▶ _Record excerpts_:
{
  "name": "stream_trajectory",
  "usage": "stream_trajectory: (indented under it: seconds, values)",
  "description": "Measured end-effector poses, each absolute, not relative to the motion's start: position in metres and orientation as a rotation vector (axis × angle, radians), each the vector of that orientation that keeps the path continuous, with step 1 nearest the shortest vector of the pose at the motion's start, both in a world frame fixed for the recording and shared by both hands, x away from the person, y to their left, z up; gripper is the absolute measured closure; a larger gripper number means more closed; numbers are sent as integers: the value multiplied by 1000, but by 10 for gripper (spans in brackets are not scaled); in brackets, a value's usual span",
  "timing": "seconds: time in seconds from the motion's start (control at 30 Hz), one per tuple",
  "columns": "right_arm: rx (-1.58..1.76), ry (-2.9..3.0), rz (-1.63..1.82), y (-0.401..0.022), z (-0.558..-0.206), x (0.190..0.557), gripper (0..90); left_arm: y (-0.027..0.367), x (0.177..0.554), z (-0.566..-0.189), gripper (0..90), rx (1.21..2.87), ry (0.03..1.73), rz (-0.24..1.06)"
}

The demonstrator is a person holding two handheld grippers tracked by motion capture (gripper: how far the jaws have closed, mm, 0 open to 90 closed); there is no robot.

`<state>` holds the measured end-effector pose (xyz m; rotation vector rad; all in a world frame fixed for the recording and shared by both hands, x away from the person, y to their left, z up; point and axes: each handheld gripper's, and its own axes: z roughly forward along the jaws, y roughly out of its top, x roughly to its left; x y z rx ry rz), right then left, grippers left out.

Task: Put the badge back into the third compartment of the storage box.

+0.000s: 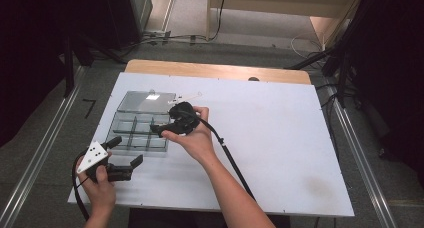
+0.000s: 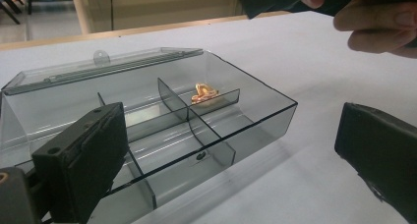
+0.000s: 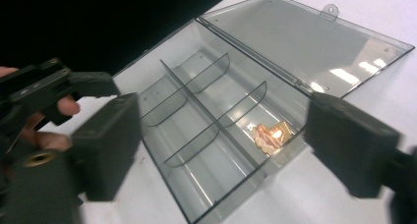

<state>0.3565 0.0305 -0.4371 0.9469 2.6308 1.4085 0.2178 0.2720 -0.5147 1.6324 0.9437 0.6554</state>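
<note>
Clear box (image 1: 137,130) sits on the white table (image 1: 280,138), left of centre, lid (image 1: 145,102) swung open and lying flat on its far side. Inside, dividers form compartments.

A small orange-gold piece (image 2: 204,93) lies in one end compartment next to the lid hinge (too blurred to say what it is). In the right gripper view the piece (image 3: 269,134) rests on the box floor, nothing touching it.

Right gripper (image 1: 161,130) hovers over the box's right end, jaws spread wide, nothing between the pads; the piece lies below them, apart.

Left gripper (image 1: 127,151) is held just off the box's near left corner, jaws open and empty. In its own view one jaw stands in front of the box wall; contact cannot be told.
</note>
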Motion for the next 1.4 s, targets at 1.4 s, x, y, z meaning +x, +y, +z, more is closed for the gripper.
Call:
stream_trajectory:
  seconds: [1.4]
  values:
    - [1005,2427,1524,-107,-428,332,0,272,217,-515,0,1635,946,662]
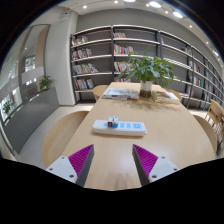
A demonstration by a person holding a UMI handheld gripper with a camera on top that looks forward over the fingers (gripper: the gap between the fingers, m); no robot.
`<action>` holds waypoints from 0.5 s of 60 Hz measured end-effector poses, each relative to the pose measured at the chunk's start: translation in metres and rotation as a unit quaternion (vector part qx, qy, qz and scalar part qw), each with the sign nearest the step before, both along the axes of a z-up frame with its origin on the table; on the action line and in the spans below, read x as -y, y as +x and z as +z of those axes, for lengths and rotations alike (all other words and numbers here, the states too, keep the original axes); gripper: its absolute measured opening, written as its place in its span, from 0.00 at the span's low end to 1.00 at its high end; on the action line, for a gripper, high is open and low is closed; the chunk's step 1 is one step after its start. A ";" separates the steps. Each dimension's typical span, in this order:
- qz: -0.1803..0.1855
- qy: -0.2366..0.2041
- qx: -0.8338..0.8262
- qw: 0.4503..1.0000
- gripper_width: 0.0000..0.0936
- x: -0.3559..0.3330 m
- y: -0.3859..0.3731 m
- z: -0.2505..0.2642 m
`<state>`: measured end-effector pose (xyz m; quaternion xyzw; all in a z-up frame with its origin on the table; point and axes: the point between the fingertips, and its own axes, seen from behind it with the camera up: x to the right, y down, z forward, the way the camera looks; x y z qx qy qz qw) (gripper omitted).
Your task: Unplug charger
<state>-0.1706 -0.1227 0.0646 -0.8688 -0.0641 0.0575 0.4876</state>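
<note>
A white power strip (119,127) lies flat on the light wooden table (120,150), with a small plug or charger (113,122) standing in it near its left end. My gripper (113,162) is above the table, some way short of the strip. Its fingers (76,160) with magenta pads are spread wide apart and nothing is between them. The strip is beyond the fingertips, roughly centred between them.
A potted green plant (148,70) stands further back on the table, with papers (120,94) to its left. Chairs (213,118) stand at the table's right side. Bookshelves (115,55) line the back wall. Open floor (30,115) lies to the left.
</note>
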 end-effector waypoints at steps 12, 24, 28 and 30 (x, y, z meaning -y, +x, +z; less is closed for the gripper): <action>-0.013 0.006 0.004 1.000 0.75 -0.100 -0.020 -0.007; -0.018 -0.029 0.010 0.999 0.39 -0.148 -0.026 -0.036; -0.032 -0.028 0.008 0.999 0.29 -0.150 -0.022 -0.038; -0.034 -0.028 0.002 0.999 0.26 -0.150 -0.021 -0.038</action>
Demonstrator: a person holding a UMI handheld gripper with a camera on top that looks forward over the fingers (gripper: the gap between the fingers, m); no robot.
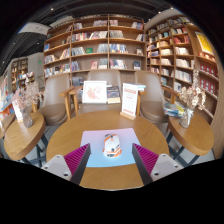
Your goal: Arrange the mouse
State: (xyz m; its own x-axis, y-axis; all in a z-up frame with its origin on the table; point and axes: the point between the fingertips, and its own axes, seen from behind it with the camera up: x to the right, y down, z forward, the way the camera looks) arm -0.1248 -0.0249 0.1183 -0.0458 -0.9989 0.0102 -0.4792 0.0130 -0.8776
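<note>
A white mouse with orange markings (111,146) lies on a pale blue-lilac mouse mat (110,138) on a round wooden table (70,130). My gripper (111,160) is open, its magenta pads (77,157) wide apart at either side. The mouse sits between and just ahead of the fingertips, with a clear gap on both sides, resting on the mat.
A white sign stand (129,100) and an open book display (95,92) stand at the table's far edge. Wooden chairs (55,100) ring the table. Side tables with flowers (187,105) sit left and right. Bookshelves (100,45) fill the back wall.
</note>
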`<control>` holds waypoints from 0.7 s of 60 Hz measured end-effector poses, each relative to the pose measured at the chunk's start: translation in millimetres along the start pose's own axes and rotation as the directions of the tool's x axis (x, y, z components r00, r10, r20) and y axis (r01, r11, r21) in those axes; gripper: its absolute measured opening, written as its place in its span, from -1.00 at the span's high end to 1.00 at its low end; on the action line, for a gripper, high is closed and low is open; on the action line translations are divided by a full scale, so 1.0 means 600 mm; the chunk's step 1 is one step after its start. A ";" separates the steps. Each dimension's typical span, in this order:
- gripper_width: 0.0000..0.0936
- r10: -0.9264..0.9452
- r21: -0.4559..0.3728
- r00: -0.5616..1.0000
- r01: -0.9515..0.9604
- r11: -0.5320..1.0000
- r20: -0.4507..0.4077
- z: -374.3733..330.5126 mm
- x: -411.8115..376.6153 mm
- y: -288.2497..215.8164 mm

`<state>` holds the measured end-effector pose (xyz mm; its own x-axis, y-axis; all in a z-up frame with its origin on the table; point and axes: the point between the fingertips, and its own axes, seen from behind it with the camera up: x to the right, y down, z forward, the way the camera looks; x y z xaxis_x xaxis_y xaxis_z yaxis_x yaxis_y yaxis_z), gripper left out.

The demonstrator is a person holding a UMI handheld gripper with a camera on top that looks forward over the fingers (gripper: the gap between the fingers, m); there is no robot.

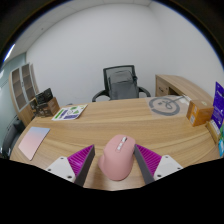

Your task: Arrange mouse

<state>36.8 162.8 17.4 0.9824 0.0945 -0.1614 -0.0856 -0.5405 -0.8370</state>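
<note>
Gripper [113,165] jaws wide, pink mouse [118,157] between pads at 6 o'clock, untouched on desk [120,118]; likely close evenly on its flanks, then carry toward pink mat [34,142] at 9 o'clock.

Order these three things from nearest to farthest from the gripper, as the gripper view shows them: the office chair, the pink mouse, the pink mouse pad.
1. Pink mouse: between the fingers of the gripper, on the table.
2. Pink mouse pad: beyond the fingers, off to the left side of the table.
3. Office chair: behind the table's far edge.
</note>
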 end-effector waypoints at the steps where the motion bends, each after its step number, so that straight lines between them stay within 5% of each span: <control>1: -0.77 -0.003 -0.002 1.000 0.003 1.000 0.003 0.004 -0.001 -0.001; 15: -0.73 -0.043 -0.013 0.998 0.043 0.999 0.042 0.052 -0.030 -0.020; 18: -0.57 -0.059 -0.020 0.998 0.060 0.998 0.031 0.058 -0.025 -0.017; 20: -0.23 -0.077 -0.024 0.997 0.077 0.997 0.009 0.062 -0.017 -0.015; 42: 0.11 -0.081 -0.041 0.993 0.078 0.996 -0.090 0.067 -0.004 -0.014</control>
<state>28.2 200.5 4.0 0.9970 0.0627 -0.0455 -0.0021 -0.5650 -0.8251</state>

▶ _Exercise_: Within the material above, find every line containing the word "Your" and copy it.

▶ _Reply_:
Your task: Unplug charger
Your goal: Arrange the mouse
Your task: Arrange mouse

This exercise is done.